GE Earnings Miss Highlights What?

General Electric's embarrassing earnings miss highlights what? Jeff Immelt's propensity to shift blame?

Digest ...

Francesco Guerrera & Justin Baer | "Shocking GE result ..." | Financial Times | 11 April 2008

The Lex Column | "Electric shock" | Financial Times | 11 April 2008

Francesco Guerrera & Justin Baer |"Embarrassed Immelt faces up..." | Financial Times | 11 April 2008

Yes, there's a weakness for shifting blame. But there's another, special American sickness -- the industry of Managed Earnings. Dialing in a penny or two above the "analyst guidance" is a habit which always comes back to haunt companies. It reduces volatility in the stock but projects a certitude of management control of the business that's an illusion, a lie; particularly in something as complex as an industrial conglomerate.

Note that Jeff Immelt pinpointed GE's inability to close asset sales between the Bear Stearns meltdown and the end of 1Q.

Fielding hostile questions from analysts, Mr Immelt said the collapse of Bear Stearns days after the webcast and subsequent market turmoil prevented GE selling real estate.

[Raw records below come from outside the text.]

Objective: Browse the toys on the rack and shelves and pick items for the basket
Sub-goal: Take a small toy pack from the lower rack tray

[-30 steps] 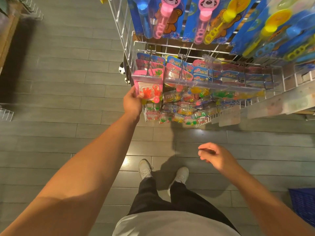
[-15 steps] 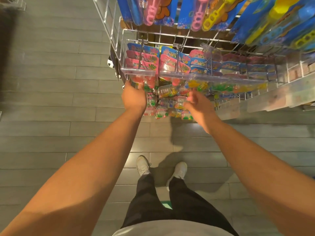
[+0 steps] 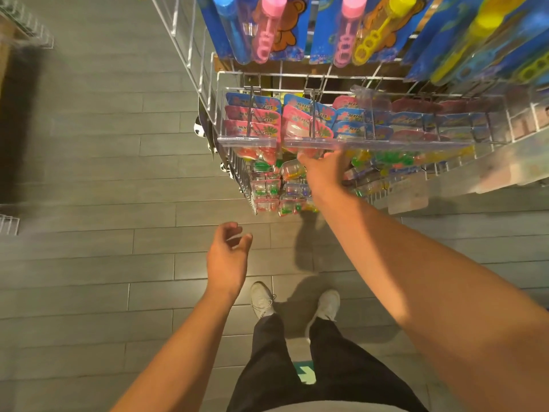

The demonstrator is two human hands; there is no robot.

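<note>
A white wire rack (image 3: 214,93) stands in front of me. Pink and blue carded toy packs (image 3: 264,120) hang on its hooks behind a clear plastic rail (image 3: 386,144). Bubble wands (image 3: 264,28) on blue cards hang above them, and small clear packs of coloured toys (image 3: 267,188) hang below. My right hand (image 3: 323,173) reaches in under the rail, with its fingertips against a pink pack (image 3: 300,129); the grip is hidden. My left hand (image 3: 228,257) hovers over the floor below the rack, fingers apart and holding nothing. No basket is in view.
Grey plank floor lies all around. Another wire shelf (image 3: 29,31) is at the top left and a wire piece (image 3: 9,224) at the left edge. Black-and-white balls (image 3: 199,129) sit behind the rack's left side. My white shoes (image 3: 261,298) stand below it.
My left hand let go of the pink pack at the rack's left and dropped away toward me. My right hand rose from my side to the packs under the rail.
</note>
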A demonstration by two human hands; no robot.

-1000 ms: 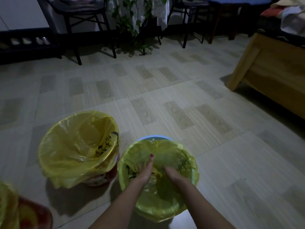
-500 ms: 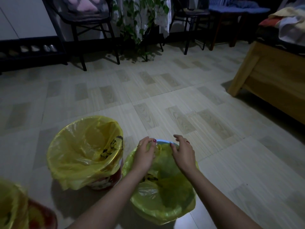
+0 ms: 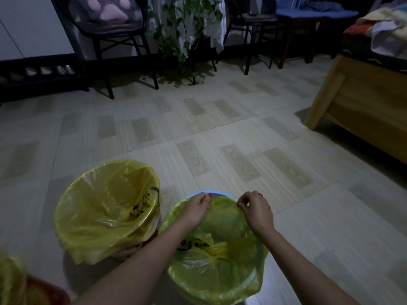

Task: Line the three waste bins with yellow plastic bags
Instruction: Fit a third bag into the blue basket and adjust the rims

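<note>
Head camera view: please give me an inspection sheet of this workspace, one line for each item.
Surface: tiled floor, dim light.
Job's things: blue bin, its yellow bag not yet over the far rim; second lined bin; third lined bin, cut off.
Clutter: nothing seen.
Grippers: left hand and right hand pinch the bag's far edge.
Cables: nothing seen.
Surroundings: chair, plant, wooden bed.

Blue bin w/ yellow bag half-fitted, far rim bare, lined bin just left
</note>
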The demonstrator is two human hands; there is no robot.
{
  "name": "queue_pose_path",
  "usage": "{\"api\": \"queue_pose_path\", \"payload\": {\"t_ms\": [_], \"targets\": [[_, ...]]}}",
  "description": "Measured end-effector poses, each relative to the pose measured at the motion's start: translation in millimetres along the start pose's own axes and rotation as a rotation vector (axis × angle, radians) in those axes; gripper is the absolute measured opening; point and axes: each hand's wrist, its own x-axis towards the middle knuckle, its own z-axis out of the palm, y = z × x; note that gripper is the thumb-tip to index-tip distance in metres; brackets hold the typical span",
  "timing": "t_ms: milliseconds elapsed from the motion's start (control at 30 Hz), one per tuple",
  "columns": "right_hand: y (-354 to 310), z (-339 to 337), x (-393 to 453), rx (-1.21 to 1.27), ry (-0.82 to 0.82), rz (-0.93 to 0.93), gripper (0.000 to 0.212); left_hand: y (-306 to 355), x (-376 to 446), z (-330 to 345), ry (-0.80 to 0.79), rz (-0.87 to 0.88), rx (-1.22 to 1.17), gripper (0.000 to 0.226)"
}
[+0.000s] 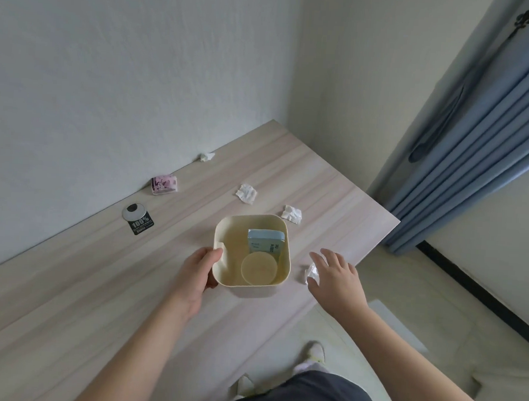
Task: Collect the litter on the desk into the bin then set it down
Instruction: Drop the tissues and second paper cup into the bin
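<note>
Our left hand (198, 269) grips the cream bin's (223, 244) near-left wall; a blue packet (265, 242) lies inside. Our right hand (334, 274), fingers spread, reaches over a crumpled tissue (306, 272) beside the bin. Farther across the desk (97, 283) lie two more tissues (246, 193) (291, 214), then a pink packet (164, 184) by the wall.

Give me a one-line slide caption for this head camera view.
Left hand grips the cream bin while the open right hand reaches a crumpled tissue.
</note>
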Motion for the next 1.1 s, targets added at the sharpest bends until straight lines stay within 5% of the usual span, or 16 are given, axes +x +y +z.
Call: {"api": "queue_pose_path", "payload": {"t_ms": [467, 667, 1100], "targets": [[46.0, 52.7, 102.3, -0.149, -0.494, -0.277, 0.068, 46.8, 59.5, 61.7, 0.199, 0.008, -0.183, 0.009], [53.4, 66.4, 135.8, -0.031, -0.492, -0.305, 0.025, 54.2, 75.9, 67.6, 0.279, 0.008, -0.244, 0.009], [45.4, 25.0, 244.2, 0.145, -0.257, -0.341, 0.011, 57.7, 76.3, 68.3, 0.374, 0.074, -0.266, 0.014]]}}
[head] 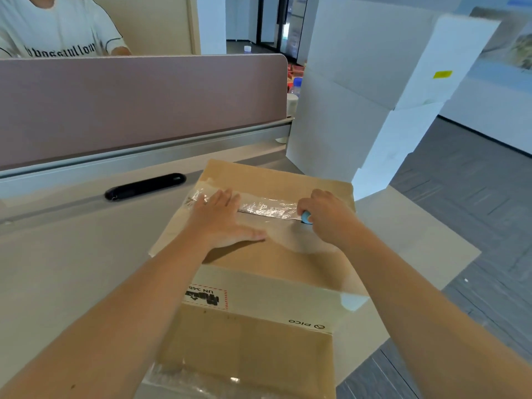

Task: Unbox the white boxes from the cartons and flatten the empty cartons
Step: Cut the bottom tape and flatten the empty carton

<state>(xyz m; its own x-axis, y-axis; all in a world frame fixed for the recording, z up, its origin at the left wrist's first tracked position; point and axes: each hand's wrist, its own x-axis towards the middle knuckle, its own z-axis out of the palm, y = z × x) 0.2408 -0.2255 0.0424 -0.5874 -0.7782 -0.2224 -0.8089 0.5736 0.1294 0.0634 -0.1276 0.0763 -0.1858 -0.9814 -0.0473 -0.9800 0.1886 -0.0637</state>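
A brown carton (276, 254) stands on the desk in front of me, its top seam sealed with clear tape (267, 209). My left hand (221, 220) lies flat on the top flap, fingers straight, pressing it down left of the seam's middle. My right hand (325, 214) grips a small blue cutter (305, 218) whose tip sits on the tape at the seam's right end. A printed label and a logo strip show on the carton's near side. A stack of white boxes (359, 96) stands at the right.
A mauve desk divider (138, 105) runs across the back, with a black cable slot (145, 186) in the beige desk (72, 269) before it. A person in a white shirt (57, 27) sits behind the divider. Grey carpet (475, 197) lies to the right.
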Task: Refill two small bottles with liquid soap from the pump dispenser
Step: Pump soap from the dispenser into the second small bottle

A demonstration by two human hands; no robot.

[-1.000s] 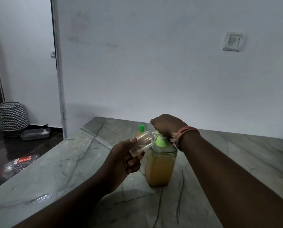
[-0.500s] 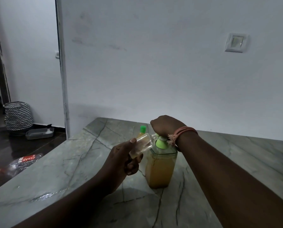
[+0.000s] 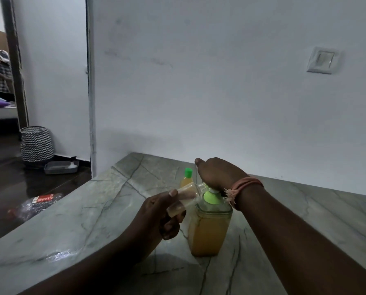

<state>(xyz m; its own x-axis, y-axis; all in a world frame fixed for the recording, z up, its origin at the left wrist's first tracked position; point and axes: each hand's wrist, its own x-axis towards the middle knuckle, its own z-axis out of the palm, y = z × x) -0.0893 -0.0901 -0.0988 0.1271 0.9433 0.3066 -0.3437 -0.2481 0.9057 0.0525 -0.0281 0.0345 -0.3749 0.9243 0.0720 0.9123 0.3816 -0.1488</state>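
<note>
A square clear pump dispenser [image 3: 207, 231] full of orange-yellow soap stands on the marble counter [image 3: 92, 220]; its green pump collar [image 3: 211, 196] shows under my right hand [image 3: 217, 173], which rests on top of the pump head with the fingers curled over it. My left hand [image 3: 163, 211] grips a small clear bottle [image 3: 185, 198], tilted with its mouth at the pump spout and a little soap at its bottom. A second small bottle [image 3: 186, 177] with a green cap and yellow soap stands upright just behind the dispenser.
A white wall with a light switch [image 3: 323, 60] backs the counter. To the left the counter's edge drops to a dark floor with a striped basket [image 3: 36, 143], a grey tray [image 3: 60, 167] and a crumpled plastic bottle [image 3: 34, 204]. A doorway opens at far left.
My head has turned a little, shifting the scene rightward. My right hand sits slightly higher on the pump, showing more of the green collar. The left hand keeps the small bottle at the spout.
</note>
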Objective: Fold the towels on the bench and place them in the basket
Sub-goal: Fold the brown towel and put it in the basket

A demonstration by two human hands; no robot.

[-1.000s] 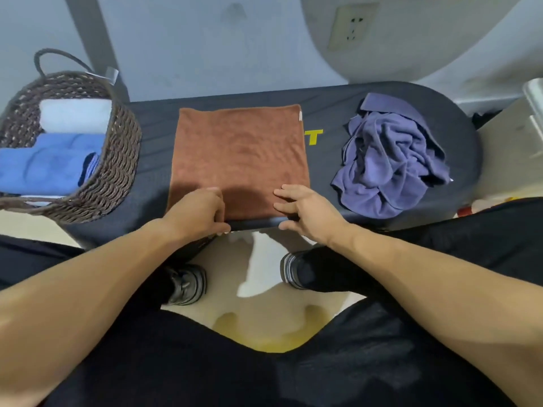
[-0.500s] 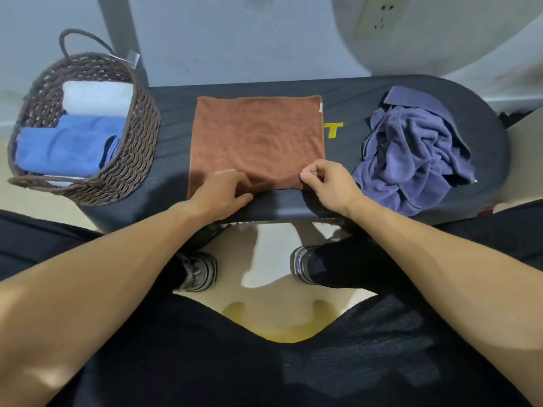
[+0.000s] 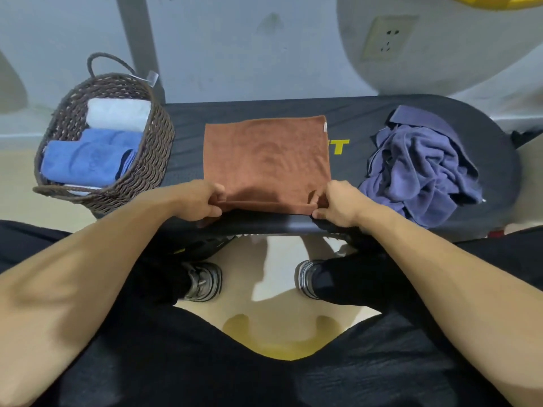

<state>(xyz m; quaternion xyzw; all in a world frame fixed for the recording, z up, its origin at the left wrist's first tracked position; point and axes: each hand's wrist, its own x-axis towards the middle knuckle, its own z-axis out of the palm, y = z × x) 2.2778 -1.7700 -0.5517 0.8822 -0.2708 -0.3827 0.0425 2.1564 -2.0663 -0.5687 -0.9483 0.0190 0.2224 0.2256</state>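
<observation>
The brown towel (image 3: 266, 160) lies flat on the bench (image 3: 364, 168). My left hand (image 3: 202, 201) and right hand (image 3: 338, 202) each pinch a near corner. I judge this the folding step; next, both corners should go evenly to the far edge, then into the basket (image 3: 152, 160).

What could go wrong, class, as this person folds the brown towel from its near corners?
1. The left hand and right hand pinch only the brown towel's near corners; uneven lifting could skew the fold.
2. The towel's near edge lies close to the bench edge, so a slip might drop it to the floor.
3. The crumpled purple towel lies close alongside and could snag.
</observation>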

Although there were other writedowns attributable to bad financial assets, the remark suggests GE habitually relies on Extraordinary Items (a euphemistic accounting term of art), including asset sales, to hit the "whisper number".

This should be another wake-up call the investor class that NO ONE IS DRIVING THE BUS.

Jeff Immelt gets paid the big bucks to pretend. And this is pandemic across American business. This is so because investors crave the illusion.

ECONOMY: Retail Bankruptcies, Closings

I recently reviewed my electricity & heating bills through this past winter -- noting the imponderable increases (doublings in some periods versus past experience). The fleeting thought occurred that these costs are the same for every household in the North & Northeast. Not only that, energy price increases are percolating throughout the cost structures of the world economies. Prices will not be going down.

For me, heating & electricity bills have crowded out other expenditures -- clothing, food and particularly discretionary items like entertainment. How am I special?

Add to the impact on household consumption the tightening of personal & corporate credit and we have, dare I say, the perfect storm that is only just starting to bash retail as we knew it to bits.

Since last fall, eight mostly midsize chains — as diverse as the furniture store Levitz and the electronics seller Sharper Image — have filed for bankruptcy protection as they staggered under mounting debt and declining sales.

Michael Barbaro | "Retail Chains Caught..." | The New York Times | 15 April 2008

Other chains, including FootLocker, are closing stores. The news highlights how intensely dependent upon credit are the store chains.

The impact is bound to hurt even the Internet retail segment (Amazon, et al.). But who do you think has the cost structure to weather this Depression? That's right, not bricks & mortar. Goodbye malls -- thank Goodness!

It will be a healthy, if painful, cleansing in which the landscape as well as household spending habits and house prices will normalize. They are being forced to normalize ... which is good. The trouble is the rapidity with which these behavioral changes are coming about ... which is difficult & debilitating.

What should a house cost? Three to seven times salary? Eight to twelve in special places, perhaps?

The crap that's still selling for $1 million shocks the sensibilities inchoate: balsa-wood door jams, vibrating floor joists & amateurish drywall installation. All the real estate agents I regularly speak with -- all of them -- remain in denial. In my area, they have been touting the reduced prices and reporting a flurry of new purchasing activity.

Hope be dashed. Gravity plays no favorites.

Prepare for Bad Earnings

Alcoa -- the third largest aluminum producer in die Welt -- is the first S&P 500 company reporting earnings, and it's bad news. First-quarter profits there are down 54 percent on high energy costs and week pricing from lower prices for commodity metals and the low dollar.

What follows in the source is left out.